Page:Revue des Deux Mondes - 1838 - tome 15.djvu/758

La bibliothèque libre.
Cette page a été validée par deux contributeurs.
754
REVUE DES DEUX MONDES.

Un vieux fabliau français, publié par Barbazan et intitulé le Jugement de Salomon, raconte ce qui suit : « Deux chevaliers se disputaient l’héritage d’un baron que tous deux disaient leur père. Salomon, voulant éprouver lequel est le véritable fils, ordonne que le corps du défunt soit tiré de sa tombe, et que les deux prétendans, pour montrer qui est le plus propre au maniement des armes, se précipitent vers lui au grand galop de leurs chevaux et le percent d’un coup de lance. L’imposteur n’hésite pas, mais le véritable fils se garde d’accomplir cet exploit sacrilége. » C’est la même aventure retournée, pour ainsi dire, et le sentiment filial mis à la place du sentiment maternel. Ainsi le moyen-âge a métamorphosé cette sentence célèbre, et, fidèle à ses mœurs guerrières, a substitué un coup de lance à l’expédient imaginé par Salomon.

En Chine, une décision, plus semblable encore à celle que rapporte la Bible, a fourni le dénouement du drame intitulé l’Histoire du Cercle de craie, dont nous devons encore la traduction, et une traduction complète, à M. Julien.

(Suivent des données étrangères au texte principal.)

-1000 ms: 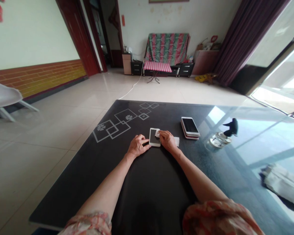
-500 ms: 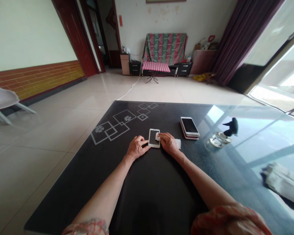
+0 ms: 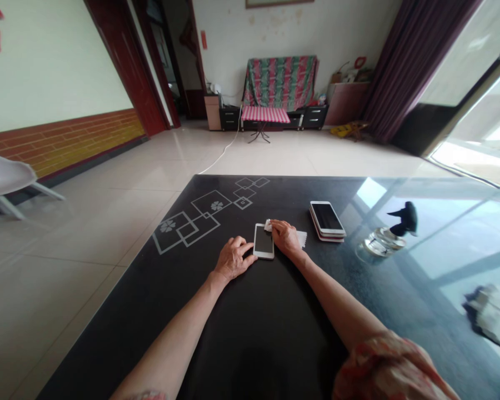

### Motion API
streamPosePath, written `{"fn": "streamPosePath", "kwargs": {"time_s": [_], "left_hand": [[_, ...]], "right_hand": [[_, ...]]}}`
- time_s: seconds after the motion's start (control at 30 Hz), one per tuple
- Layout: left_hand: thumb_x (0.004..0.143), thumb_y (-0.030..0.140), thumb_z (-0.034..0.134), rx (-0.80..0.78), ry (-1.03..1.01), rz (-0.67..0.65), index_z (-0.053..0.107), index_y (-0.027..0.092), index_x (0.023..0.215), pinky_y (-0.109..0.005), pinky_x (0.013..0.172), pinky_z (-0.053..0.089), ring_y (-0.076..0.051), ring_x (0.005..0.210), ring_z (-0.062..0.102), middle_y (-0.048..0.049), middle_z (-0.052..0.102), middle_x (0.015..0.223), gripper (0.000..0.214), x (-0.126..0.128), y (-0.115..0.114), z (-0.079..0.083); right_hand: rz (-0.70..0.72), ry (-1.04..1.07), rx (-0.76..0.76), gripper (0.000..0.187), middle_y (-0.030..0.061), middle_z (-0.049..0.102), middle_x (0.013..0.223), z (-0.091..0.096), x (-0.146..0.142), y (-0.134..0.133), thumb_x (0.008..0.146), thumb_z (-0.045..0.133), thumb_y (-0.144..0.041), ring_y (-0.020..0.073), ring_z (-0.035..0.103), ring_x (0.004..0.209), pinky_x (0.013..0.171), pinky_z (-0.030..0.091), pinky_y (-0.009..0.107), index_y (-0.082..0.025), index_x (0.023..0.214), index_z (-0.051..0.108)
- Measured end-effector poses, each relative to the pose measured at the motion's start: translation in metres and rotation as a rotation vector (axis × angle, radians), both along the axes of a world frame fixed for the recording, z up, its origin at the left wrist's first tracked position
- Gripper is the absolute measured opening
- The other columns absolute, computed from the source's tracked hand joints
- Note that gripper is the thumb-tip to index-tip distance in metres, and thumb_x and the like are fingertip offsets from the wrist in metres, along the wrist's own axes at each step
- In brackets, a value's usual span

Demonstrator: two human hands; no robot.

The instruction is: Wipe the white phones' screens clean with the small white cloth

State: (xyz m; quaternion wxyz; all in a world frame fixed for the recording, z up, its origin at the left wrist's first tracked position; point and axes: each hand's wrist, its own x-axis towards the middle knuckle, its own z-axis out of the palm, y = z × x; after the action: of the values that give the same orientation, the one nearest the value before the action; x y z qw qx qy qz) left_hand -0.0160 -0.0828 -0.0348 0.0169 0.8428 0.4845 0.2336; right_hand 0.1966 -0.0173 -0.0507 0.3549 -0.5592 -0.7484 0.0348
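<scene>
A white smartphone (image 3: 264, 244) lies face up on the dark table, its screen dark. My left hand (image 3: 233, 257) holds it at the left edge and lower left corner, thumb and index finger apart. At the phone's top right corner, my right hand (image 3: 286, 236) pinches a bunched white cloth (image 3: 268, 225) against the screen. A flat white piece with a zigzag edge (image 3: 302, 239) shows beside the right wrist; whether it joins the cloth is hidden by the hand.
Right of my hands is a stack of phones (image 3: 327, 219). Farther right stands a clear spray bottle (image 3: 385, 243) with a black trigger head. A crumpled whitish cloth (image 3: 498, 314) lies near the right edge. Grey square patterns (image 3: 198, 225) mark the black tabletop.
My right hand has moved the bunched cloth up along the screen to the phone's top right corner. The left hand stays at the phone's edge. The view has shifted slightly.
</scene>
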Motion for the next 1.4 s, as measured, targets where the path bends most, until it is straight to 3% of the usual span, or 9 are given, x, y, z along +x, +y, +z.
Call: {"fn": "streamPosePath", "kwargs": {"time_s": [0.23, 0.47, 0.63, 0.9, 1.17, 1.4], "left_hand": [[0.083, 0.047, 0.059, -0.002, 0.042, 0.012, 0.065, 0.024, 0.113, -0.033, 0.085, 0.046, -0.020, 0.090, 0.053, -0.0058, 0.057, 0.098, 0.038, 0.005, -0.002, 0.003], [0.086, 0.043, 0.055, -0.080, 0.020, 0.105, 0.065, 0.026, 0.112, -0.025, 0.076, 0.046, -0.016, 0.088, 0.057, -0.0029, 0.059, 0.095, 0.032, 0.005, 0.018, -0.001], [0.082, 0.050, 0.058, -0.084, 0.025, 0.036, 0.068, 0.026, 0.106, -0.025, 0.071, 0.044, -0.015, 0.079, 0.058, -0.0015, 0.059, 0.083, 0.035, 0.005, 0.035, 0.001], [0.080, 0.045, 0.061, -0.134, -0.005, 0.002, 0.069, 0.025, 0.098, -0.023, 0.061, 0.040, -0.013, 0.067, 0.057, 0.0007, 0.060, 0.076, 0.028, -0.001, 0.050, 0.008], [0.080, 0.045, 0.060, -0.115, -0.018, -0.081, 0.068, 0.024, 0.101, -0.023, 0.059, 0.039, -0.012, 0.064, 0.056, 0.0013, 0.059, 0.075, 0.031, -0.004, 0.056, 0.006], [0.078, 0.047, 0.061, -0.132, -0.012, -0.075, 0.068, 0.024, 0.096, -0.024, 0.058, 0.037, -0.012, 0.064, 0.055, 0.0016, 0.059, 0.073, 0.030, -0.004, 0.058, 0.008]], "right_hand": [[0.020, 0.022, 0.022, 0.026, 0.0046, 0.069, 0.112, -0.004, 0.001, 0.005, 0.088, 0.046, -0.019, 0.0196, 0.062, 0.103, 0.094, 0.046, 0.035, -0.022, 0.094, 0.071], [0.003, 0.048, 0.022, 0.026, 0.0040, 0.069, 0.112, -0.003, -0.001, 0.024, 0.088, 0.047, -0.019, 0.0193, 0.062, 0.104, 0.095, 0.046, 0.035, -0.023, 0.095, 0.071], [0.021, 0.058, 0.026, 0.026, 0.0043, 0.070, 0.111, -0.005, -0.004, 0.040, 0.088, 0.047, -0.018, 0.0195, 0.063, 0.104, 0.096, 0.046, 0.035, -0.023, 0.094, 0.072], [0.090, 0.086, 0.083, 0.027, 0.0057, 0.071, 0.108, -0.009, -0.001, 0.050, 0.087, 0.047, -0.018, 0.0206, 0.066, 0.101, 0.093, 0.049, 0.035, -0.022, 0.094, 0.072], [0.095, 0.086, 0.085, 0.028, 0.0045, 0.071, 0.108, -0.008, -0.001, 0.051, 0.087, 0.046, -0.017, 0.0204, 0.066, 0.099, 0.091, 0.049, 0.035, -0.022, 0.096, 0.072], [0.074, 0.065, 0.107, 0.027, 0.0061, 0.069, 0.108, -0.007, 0.001, 0.051, 0.086, 0.046, -0.019, 0.0198, 0.065, 0.099, 0.092, 0.050, 0.033, -0.022, 0.094, 0.072]]}}
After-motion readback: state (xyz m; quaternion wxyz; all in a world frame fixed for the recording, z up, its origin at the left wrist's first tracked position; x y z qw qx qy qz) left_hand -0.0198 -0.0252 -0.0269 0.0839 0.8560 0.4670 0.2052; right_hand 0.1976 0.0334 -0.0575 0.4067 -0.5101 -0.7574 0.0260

Voici comment la donnée cosmopolite a été enchâssée dans les mœurs chinoises.

Le seigneur Ma a deux femmes, l’une qui ne lui a point donné de postérité, l’autre, nommée Haï-tang, dont les antécédens n’étaient pas fort honorables, mais qui est mère d’un fils âgé de cinq ans. Mme Ma, d’accord avec le greffier Tchao son amant, empoisonne son époux ; puis, ayant besoin du titre de mère pour hériter, elle emmène le jeune enfant qu’elle dit lui appartenir et accuse la malheureuse Haï-tang de l’assassinat dont elle-même est coupable. Le juge, qui est une espèce de Bridoison mené par son greffier, condamne Haï-tang. Heureusement la sentence doit être confirmée par le gouverneur de la province ; les parties se présentent devant celui-ci et exposent leurs prétentions maternelles. Le gouverneur fait tracer avec de la craie un cercle au centre duquel on place l’enfant. Les deux femmes doivent le tirer chacune de son côté. « Dès que sa propre mère l’aura saisi, il lui sera aisé de le faire sortir hors du cercle, mais la fausse mère ne pourra l’amener à elle. »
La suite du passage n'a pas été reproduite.